Equity markets in Europe showed mixed performance. Germany’s DAX rose 0.8 percent, while France’s CAC 40 gave up early gains to slip into negative territory. The UK’s FTSE 100 hovered around flat levels, and Italy’s FTSE MIB posted a stronger gain of 1.2 percent.
Trading volumes were relatively light, with several major Asian markets closed for holidays. In the region, Hong Kong’s Hang Seng Index declined 1.1 percent, while Australia’s S&P/ASX 200 dropped 0.5 percent. Taiwan’s TAIEX also edged lower.
The fragile ceasefire between Washington and Tehran faced renewed strain on Monday. US officials said military forces had sunk several Iranian boats that were approaching civilian vessels, while two US-flagged ships managed to pass through the Strait of Hormuz under protection. Despite these movements, much of the key waterway remains effectively restricted, raising concerns about the flow of energy supplies.

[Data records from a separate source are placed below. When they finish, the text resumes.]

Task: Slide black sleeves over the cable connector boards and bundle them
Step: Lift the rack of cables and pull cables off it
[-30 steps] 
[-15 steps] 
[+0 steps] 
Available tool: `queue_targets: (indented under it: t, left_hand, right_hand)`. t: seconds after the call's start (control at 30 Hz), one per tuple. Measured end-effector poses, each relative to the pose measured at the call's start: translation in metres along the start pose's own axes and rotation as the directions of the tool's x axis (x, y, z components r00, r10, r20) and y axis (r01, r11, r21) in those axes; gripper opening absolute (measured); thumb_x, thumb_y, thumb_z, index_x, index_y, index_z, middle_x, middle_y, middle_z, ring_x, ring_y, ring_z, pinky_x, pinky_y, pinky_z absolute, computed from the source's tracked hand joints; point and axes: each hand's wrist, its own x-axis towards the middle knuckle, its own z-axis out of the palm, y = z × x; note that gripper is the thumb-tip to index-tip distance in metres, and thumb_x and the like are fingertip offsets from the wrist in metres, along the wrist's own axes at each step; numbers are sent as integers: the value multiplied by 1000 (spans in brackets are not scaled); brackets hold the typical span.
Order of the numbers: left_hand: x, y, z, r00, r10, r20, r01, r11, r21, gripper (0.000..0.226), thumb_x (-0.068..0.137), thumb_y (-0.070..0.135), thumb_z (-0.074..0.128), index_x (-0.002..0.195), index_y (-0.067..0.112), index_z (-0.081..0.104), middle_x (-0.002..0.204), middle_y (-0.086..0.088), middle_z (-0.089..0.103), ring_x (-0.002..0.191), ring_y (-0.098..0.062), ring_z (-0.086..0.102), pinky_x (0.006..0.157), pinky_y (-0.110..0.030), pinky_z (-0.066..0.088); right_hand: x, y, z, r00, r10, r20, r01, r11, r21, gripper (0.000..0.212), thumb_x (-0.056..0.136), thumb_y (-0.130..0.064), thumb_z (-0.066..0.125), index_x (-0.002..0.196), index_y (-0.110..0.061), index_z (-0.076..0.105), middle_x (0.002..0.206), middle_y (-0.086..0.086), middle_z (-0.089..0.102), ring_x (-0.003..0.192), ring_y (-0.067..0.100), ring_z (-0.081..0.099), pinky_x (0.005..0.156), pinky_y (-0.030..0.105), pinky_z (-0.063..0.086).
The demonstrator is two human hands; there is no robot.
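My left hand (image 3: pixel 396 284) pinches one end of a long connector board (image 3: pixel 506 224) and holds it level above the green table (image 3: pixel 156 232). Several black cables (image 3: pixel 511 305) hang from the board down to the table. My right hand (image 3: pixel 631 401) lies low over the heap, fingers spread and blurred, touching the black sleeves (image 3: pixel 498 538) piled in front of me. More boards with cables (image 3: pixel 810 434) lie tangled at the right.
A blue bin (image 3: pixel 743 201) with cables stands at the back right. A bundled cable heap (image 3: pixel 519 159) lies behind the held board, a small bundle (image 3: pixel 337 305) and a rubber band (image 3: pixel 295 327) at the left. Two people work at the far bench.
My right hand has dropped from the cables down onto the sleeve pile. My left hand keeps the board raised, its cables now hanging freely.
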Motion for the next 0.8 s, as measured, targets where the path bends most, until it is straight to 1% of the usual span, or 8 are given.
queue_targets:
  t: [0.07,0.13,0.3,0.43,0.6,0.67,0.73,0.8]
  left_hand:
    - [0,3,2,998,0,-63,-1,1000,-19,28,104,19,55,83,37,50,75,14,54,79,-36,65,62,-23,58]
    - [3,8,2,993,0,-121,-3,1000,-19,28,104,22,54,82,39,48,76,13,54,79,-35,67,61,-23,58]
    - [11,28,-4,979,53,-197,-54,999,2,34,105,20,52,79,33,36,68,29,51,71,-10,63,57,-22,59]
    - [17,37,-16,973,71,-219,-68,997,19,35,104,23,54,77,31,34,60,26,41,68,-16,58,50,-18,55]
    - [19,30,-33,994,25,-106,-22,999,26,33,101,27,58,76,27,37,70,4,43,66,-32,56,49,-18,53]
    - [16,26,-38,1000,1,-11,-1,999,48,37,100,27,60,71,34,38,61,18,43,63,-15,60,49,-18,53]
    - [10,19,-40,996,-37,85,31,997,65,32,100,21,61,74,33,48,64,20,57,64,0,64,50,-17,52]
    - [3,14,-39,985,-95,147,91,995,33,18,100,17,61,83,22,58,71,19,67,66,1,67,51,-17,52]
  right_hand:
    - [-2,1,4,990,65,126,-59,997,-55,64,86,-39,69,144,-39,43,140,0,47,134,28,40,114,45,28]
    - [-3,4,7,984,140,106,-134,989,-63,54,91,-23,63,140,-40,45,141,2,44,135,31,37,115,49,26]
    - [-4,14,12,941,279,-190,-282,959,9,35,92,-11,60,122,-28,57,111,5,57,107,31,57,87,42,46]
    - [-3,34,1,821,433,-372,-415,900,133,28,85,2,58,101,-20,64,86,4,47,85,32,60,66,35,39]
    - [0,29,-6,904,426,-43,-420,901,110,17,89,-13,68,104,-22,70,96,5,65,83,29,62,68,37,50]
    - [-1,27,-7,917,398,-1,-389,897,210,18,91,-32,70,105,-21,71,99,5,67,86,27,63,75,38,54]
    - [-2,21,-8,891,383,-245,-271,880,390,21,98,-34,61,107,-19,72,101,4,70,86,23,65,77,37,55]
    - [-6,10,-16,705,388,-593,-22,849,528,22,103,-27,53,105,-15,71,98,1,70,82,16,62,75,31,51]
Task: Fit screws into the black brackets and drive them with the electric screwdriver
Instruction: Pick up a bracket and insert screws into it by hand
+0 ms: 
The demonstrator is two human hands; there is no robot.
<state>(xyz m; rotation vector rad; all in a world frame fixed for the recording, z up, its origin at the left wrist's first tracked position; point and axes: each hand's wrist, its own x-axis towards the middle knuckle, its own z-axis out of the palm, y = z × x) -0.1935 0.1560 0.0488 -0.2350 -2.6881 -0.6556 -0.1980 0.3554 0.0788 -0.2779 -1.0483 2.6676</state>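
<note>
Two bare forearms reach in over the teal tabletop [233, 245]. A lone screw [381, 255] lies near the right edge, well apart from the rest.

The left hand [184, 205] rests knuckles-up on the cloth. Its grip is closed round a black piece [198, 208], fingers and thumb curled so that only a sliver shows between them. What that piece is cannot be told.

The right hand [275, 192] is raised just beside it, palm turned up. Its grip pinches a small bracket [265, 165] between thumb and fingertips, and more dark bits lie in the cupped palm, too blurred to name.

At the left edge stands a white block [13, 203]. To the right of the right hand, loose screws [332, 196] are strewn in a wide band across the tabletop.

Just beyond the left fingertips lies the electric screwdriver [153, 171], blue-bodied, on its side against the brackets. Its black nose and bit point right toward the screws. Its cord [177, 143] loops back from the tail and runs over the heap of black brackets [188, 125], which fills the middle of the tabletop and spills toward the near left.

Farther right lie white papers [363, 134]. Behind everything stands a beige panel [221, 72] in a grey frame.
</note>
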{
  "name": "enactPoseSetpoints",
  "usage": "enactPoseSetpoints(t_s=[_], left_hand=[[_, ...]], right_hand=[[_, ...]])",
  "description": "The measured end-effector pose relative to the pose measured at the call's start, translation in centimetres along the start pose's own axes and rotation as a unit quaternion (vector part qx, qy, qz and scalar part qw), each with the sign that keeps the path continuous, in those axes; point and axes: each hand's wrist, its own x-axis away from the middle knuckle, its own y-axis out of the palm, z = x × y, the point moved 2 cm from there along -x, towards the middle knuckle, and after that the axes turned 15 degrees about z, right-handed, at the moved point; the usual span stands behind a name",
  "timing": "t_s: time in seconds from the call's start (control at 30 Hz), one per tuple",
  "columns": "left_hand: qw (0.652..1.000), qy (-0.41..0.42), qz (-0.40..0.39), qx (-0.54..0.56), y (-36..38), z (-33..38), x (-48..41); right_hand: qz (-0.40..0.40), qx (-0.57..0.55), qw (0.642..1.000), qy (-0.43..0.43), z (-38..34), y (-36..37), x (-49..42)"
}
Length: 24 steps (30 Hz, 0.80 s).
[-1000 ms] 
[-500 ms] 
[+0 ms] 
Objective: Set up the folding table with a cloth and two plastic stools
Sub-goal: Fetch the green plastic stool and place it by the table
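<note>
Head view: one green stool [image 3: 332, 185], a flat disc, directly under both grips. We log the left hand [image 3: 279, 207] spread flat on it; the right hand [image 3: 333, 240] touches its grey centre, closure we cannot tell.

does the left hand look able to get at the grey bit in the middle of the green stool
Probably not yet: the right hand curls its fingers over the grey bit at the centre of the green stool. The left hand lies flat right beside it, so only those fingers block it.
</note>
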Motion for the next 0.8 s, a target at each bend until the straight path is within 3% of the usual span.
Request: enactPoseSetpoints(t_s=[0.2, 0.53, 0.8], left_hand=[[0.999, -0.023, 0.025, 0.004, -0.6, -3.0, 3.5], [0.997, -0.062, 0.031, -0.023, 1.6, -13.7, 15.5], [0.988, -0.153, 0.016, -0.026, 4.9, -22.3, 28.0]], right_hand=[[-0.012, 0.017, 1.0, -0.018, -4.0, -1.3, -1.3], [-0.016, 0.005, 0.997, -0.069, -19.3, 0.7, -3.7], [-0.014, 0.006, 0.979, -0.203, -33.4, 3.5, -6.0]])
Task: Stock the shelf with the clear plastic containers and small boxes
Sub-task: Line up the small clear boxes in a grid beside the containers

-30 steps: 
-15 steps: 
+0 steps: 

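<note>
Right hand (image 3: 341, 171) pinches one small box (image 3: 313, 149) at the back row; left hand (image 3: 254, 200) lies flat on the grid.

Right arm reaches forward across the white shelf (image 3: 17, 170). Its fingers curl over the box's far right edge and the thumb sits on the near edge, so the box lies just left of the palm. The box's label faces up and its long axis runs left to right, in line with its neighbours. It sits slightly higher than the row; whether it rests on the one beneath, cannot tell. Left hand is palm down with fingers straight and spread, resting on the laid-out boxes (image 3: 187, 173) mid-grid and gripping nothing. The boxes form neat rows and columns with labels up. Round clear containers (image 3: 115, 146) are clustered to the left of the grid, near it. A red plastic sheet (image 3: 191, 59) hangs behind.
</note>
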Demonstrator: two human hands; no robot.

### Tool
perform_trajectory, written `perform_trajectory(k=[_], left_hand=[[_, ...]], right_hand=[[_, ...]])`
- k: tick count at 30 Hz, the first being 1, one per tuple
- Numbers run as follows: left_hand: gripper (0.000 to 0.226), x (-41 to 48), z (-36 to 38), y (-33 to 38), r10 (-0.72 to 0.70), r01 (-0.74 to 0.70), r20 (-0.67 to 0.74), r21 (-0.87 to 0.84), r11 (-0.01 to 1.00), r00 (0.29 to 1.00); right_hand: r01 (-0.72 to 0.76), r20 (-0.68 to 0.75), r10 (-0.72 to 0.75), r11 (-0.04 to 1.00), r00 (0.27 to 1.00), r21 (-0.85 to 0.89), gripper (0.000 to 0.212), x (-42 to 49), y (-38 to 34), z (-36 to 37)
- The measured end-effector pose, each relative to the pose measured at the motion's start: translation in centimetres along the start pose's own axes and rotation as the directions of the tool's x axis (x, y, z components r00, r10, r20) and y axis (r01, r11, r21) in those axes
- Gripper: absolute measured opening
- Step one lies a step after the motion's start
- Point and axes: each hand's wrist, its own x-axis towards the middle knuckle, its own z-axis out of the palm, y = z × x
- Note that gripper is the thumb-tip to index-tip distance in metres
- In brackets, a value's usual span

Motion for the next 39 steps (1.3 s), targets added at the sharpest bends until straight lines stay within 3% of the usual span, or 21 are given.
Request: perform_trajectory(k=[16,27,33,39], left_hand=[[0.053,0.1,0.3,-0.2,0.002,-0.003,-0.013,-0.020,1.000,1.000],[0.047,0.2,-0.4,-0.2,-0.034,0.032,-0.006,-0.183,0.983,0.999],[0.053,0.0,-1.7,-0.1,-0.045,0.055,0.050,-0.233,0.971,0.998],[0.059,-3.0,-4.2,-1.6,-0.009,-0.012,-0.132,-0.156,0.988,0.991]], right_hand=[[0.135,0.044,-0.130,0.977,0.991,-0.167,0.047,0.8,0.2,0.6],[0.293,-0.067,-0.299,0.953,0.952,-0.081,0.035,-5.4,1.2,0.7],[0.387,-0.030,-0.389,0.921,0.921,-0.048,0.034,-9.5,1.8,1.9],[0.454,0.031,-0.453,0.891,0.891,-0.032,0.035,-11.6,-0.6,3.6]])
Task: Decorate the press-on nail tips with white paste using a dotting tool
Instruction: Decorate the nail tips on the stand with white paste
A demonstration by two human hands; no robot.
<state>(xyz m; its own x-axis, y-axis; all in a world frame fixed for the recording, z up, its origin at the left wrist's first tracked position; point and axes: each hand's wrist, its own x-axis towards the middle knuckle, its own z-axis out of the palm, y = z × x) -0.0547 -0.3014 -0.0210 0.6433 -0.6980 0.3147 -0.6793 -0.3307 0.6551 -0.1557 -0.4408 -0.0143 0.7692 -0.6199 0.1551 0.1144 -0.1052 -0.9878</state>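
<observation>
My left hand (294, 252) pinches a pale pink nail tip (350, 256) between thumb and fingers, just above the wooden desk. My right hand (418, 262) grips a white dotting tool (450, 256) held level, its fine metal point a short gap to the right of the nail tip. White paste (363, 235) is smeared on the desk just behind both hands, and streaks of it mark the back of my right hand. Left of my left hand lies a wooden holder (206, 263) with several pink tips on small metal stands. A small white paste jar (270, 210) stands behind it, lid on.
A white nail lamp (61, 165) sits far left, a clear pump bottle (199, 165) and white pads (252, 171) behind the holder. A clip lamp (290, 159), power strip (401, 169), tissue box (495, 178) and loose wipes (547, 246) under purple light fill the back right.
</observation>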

The standoff intensified after Donald Trump introduced what has been described as “Project Freedom,” a plan aimed at escorting stranded commercial vessels through the contested route. The United States has also imposed a maritime blockade on Iranian ports, adding to the pressure on Tehran.
Before the escalation began earlier this year, oil prices had been trading near $70 a barrel. The recent surge highlights the sensitivity of energy markets to geopolitical developments in the Gulf region.
Investors continue to monitor the situation closely, with further shifts in markets likely as events unfold and as clarity emerges on the status of shipping through one of the world’s most critical energy corridors.